→ THE TASK: Everything in the listing must be repeated exactly, apart from the images.

#####

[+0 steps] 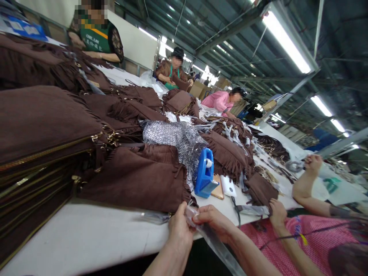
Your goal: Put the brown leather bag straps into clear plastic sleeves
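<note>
Both my hands are together at the table's near edge, by the corner of a dark brown fringed bag point(135, 182) lying flat. My left hand point(180, 224) pinches a clear plastic sleeve point(211, 239) close to that corner. On the same plastic, my right hand point(214, 220) closes with thumb and fingers, and a long strip of it hangs down past my right wrist. What lies inside the bunched plastic I cannot make out. Just beyond my hands stands a blue tape dispenser point(204, 174).
A tall stack of brown zippered bags point(43, 126) rises at the left. Patterned wrapping point(172, 136), a phone point(218, 188) and a white device with a cable point(228, 186) lie ahead. At my right a co-worker in pink point(301, 234) handles a small brown bag point(261, 188). More people stand across the table.
</note>
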### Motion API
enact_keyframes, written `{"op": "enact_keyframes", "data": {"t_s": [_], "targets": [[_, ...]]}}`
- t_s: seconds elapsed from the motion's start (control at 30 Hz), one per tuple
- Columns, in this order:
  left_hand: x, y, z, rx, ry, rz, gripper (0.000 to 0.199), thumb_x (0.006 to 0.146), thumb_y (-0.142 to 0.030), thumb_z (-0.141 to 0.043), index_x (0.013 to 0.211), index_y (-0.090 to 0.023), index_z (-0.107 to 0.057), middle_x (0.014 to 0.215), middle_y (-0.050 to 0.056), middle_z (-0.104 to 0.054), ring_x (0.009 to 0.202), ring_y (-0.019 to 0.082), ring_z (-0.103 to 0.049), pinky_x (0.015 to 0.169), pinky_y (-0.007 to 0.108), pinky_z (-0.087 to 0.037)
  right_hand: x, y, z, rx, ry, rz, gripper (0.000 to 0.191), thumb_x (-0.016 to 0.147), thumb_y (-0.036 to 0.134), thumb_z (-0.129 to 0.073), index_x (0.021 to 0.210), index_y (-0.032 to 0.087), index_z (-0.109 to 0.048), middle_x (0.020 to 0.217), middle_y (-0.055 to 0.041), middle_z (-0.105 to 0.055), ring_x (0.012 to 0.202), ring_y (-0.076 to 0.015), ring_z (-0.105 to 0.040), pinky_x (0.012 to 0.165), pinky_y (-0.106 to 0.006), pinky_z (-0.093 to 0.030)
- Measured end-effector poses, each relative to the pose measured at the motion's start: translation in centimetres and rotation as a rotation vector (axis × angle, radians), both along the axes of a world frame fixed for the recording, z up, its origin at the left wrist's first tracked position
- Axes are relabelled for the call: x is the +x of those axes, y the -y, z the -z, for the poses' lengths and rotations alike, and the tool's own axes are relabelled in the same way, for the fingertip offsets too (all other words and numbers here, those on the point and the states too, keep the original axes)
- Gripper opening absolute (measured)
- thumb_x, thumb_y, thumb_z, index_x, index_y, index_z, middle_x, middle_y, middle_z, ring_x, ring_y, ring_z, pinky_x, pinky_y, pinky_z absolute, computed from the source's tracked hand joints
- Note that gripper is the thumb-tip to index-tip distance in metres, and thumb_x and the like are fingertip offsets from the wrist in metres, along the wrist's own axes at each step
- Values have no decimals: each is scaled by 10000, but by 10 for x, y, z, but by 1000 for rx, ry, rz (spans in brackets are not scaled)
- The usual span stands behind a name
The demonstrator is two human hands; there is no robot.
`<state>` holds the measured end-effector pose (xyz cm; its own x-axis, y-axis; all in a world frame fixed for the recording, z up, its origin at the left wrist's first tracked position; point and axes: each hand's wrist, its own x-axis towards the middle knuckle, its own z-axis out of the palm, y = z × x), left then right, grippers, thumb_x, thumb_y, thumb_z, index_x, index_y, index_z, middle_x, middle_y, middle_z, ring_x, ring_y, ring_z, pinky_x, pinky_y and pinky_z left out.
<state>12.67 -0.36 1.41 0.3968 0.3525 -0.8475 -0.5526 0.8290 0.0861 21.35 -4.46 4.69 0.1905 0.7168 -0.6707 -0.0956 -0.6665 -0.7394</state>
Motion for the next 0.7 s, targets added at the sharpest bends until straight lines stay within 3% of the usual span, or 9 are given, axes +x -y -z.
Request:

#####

→ TASK RESPONSE:
[+0 steps] 
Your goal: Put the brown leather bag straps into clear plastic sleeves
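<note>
Both my hands are together at the table's near edge, by the corner of a dark brown fringed bag point(135, 182) lying flat. My left hand point(180, 224) pinches a clear plastic sleeve point(211, 239) close to that corner. On the same plastic, my right hand point(214, 220) closes with thumb and fingers, and a long strip of it hangs down past my right wrist. What lies inside the bunched plastic I cannot make out. Just beyond my hands stands a blue tape dispenser point(204, 174).
A tall stack of brown zippered bags point(43, 126) rises at the left. Patterned wrapping point(172, 136), a phone point(218, 188) and a white device with a cable point(228, 186) lie ahead. At my right a co-worker in pink point(301, 234) handles a small brown bag point(261, 188). More people stand across the table.
</note>
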### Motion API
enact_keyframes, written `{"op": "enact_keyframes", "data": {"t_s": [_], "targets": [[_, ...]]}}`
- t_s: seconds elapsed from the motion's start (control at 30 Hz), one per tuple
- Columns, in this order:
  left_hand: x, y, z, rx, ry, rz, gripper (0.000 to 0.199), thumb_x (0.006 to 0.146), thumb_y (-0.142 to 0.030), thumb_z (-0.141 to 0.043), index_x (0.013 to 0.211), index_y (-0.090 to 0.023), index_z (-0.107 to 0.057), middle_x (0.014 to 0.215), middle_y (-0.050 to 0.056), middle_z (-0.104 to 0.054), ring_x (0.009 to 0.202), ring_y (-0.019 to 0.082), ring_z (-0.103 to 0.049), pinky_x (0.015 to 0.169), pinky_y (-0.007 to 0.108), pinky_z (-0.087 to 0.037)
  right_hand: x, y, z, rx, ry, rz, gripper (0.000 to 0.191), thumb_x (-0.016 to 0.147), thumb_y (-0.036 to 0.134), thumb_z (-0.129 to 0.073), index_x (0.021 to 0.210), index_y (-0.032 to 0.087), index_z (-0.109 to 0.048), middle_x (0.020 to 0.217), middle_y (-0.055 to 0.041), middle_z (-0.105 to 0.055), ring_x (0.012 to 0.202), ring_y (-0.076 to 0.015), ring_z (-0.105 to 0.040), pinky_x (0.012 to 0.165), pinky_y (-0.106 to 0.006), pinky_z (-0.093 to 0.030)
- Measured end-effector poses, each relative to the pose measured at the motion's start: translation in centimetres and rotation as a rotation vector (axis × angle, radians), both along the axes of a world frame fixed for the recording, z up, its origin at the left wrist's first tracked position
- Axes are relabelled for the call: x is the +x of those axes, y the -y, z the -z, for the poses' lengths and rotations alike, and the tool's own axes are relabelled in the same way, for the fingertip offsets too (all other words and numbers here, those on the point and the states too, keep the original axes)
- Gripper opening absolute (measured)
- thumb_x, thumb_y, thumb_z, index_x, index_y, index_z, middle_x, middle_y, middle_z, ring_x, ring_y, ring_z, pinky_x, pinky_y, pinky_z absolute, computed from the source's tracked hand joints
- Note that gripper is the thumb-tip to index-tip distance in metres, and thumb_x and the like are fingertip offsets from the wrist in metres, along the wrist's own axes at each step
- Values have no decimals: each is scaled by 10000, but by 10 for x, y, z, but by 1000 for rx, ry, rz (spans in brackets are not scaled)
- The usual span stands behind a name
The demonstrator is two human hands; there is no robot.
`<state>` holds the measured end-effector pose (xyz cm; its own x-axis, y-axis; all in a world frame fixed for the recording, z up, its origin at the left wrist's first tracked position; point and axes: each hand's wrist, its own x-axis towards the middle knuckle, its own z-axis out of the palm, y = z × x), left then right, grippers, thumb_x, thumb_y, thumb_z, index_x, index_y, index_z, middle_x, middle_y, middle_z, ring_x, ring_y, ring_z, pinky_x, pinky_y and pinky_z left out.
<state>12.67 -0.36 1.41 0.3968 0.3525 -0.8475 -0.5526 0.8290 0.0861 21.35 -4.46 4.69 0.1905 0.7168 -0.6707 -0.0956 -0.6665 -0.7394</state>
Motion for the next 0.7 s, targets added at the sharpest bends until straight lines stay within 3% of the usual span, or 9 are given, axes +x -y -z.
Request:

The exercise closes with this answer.